[source-1](https://www.w3schools.com/python/python_regex.asp)

- A RegEx, or Regular Expression, is a sequence of characters that forms a search pattern.


- RegEx can be used to check if a string contains the specified search pattern.


- ^a...s$ defines a RegEx pattern. The pattern is: any five letter string starting with a and ending with s.

**Here, we used re.match() function to search pattern within the test_string**

In [1]:
import re

pattern = '^a...s$'
test_string = 'abyss'
result = re.match(pattern, test_string)

if result:
    print("Search successful.")
else:
    print("Search unsuccessful.")

Search successful.


## Specify Pattern Using RegEx

- To specify regular expressions, metacharacters are used. In the above example, ^ and $ are metacharacters.

---------------------------------------------------------------
- [] To specify regular expressions, metacharacters are used. In the above example, ^ and $ are metacharacters.

        Here, [abc] will match if the string you are trying to match contains any of the a, b or c.
        
            [abc] a -- 1 match
                  ac -- 2 match
                  Hey Jude -- No match
      
        You can also specify a range of characters using - inside square brackets.
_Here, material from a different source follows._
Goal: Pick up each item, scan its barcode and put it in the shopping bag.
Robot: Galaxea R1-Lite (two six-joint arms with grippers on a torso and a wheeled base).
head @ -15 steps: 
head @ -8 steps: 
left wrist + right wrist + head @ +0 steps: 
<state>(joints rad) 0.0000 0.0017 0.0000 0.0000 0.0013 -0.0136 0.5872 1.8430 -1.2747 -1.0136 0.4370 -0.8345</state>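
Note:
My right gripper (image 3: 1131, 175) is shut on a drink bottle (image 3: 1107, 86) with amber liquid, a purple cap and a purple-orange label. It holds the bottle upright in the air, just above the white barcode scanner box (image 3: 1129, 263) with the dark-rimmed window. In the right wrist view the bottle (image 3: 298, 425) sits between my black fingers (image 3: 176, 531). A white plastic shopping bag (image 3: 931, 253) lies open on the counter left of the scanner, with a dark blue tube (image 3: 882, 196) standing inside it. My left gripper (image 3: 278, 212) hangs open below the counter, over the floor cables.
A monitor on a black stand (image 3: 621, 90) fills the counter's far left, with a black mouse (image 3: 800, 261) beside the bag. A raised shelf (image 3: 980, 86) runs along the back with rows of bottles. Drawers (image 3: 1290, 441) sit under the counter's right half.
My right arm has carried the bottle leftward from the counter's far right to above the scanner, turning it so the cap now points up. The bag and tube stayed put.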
            [a-e] is the same as [abcde].
            [1-4] is the same as [1234].
            [0-39] is the same as [01239].

        You can complement (invert) the character set by using caret ^ symbol at the start of a square-bracket.

            [^abc] means any character except a or b or c.
            [^0-9] means any non-digit character.

---------------------------------------------------------------

- A period matches any single character (except newline '\n').

            .. a -- no match
            .. ac -- 1 match
            .. acd -- 1 match
            .. acde -- 2 match
            
---------------------------------------------------------------

- The caret symbol ^ is used to check if a string starts with a certain character.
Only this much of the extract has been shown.